This whole week I’ve been eating “gro manze” for lunch and dinner. Crazy, you say. But this is the staple food of many islanders all over the world including our own ancestors

gro-manze

Gro manze at Nature Seychelles’ Heritage (organic) Garden

Small Islands, Big Food 
I’m in Samoa attending the Small Island Developing States (SIDS) third international meeting as part of the Seychelles delegation at the kind invitation of President James Michel. “Lerouy” (or taro), breadfruit, bananas and plantains are the staple of Samoans, and in fact many Pacific islanders. Everywhere you care to look, in every garden even in the conference center grounds, “gro manze” (literally translated as big food in English) are so common I can only describe Samoa as an Edible Landscape. Samoans make sure that all households are food secure – I suppose the way Seychellois did in the past with the similar crops.

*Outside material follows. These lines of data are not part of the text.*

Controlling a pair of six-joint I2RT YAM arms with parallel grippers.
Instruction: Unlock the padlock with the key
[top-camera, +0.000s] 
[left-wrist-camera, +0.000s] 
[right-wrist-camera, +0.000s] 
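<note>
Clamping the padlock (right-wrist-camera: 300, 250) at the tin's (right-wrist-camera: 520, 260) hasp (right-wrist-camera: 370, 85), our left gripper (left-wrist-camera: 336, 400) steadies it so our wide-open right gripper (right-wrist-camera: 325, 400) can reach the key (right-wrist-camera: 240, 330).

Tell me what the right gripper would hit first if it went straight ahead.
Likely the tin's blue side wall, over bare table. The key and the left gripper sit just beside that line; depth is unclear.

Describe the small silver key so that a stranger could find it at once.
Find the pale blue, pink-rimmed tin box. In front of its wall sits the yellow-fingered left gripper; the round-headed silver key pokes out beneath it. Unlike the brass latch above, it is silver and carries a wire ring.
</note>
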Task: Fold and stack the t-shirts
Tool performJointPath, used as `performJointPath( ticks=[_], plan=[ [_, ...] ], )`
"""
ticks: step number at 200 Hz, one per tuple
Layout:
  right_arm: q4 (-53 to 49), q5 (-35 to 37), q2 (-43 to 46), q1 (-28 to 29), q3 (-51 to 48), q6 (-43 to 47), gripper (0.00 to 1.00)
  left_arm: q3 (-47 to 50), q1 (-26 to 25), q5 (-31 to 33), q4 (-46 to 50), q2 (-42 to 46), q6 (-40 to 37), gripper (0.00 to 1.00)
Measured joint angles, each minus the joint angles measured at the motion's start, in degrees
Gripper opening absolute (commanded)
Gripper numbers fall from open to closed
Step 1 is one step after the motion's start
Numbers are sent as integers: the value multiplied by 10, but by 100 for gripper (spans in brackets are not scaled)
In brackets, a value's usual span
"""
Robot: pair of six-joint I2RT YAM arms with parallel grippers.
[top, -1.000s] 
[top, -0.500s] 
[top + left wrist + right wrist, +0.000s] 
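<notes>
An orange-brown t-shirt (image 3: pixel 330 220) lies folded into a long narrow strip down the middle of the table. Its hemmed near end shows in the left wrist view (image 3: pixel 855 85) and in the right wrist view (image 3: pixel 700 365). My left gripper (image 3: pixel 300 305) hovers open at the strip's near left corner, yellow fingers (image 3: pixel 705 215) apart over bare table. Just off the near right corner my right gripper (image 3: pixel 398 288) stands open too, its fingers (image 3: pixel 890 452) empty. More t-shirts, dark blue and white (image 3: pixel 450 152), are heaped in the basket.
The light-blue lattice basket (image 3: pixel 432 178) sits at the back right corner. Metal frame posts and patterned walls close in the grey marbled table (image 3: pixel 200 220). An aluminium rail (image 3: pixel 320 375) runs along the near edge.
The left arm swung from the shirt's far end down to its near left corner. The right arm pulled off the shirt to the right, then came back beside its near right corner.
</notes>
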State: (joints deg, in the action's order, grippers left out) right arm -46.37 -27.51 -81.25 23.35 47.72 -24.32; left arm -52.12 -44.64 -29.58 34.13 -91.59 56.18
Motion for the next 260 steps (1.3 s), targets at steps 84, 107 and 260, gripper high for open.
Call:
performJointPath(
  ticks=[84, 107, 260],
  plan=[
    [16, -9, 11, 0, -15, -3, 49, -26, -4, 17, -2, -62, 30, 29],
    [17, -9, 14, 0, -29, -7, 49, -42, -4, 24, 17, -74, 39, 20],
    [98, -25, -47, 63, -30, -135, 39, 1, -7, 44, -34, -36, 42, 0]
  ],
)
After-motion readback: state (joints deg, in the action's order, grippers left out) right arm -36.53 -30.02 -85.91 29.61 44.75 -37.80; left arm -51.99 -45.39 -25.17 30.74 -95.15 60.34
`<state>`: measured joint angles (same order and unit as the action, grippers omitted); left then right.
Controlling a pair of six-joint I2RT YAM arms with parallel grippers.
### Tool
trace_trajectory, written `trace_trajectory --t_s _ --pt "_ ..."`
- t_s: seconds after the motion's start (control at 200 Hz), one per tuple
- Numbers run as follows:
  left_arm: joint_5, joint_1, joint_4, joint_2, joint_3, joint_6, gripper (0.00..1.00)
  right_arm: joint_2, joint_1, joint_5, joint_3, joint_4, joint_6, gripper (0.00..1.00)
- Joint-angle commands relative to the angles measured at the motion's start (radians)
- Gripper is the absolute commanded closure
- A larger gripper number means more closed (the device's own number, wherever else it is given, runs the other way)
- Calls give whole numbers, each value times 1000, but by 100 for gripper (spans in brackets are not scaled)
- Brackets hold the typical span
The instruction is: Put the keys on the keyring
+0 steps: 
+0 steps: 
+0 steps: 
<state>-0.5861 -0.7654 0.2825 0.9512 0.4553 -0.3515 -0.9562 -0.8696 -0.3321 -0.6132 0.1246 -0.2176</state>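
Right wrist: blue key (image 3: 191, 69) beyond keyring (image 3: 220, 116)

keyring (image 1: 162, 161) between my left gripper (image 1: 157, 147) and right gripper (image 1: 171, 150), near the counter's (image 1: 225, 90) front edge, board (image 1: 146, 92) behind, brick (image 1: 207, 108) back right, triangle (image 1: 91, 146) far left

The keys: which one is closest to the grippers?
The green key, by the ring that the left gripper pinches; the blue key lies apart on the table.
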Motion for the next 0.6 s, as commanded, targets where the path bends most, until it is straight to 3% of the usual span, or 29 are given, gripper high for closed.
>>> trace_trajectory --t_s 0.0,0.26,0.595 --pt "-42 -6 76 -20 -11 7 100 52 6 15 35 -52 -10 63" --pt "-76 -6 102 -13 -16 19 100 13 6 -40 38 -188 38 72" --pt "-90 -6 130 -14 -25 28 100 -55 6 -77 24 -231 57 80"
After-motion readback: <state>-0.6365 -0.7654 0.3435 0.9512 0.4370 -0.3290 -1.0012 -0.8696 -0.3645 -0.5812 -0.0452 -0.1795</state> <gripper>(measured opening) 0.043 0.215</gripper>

But the food choice is extremely limited. A disease for example or rising sea levels could wipe out one or more of these staples and people would starve. Seychelles is different, you say. We have a wider choice of foods, you would argue. But, hang on, unlike the Samoans we import 70% of non-fish foodstuffs! We are so dependent on foreign food for food and nutrition security I get a headache thinking about all the implications.

Does Size Matter?
The UN’s big boss Ban Ki-moon said that “Samoa is small in size but big in heart” at the opening of the SIDS meeting. No matter how we spin it, the challenge facing all small island developing states is usually described as one of size. Many SIDS are not large enough to have proper infrastructure, their populations are small which result in lack of capacities, the economies are miniscule which cause a host of problems including inability to reach, what economists call, economies of scale, they do not have mineral resources, their small sizes are not attractive enough to interest large investors outside the tourism industry. But at the end of the day it’s really about limited options. Seychelles may have greater food diversity than Samoa but our development options are almost similar – narrowly funneled into only tourism and fisheries. Our cross to bear is energy. Despite more than 100 studies and reports on alternative and renewable energy since Independence we have, because of the limitations of size versus cost, been forced into extreme fossil fuel addiction. This is a massive drain on the country’s foreign currency reserves and has also resulted in a large carbon footprint.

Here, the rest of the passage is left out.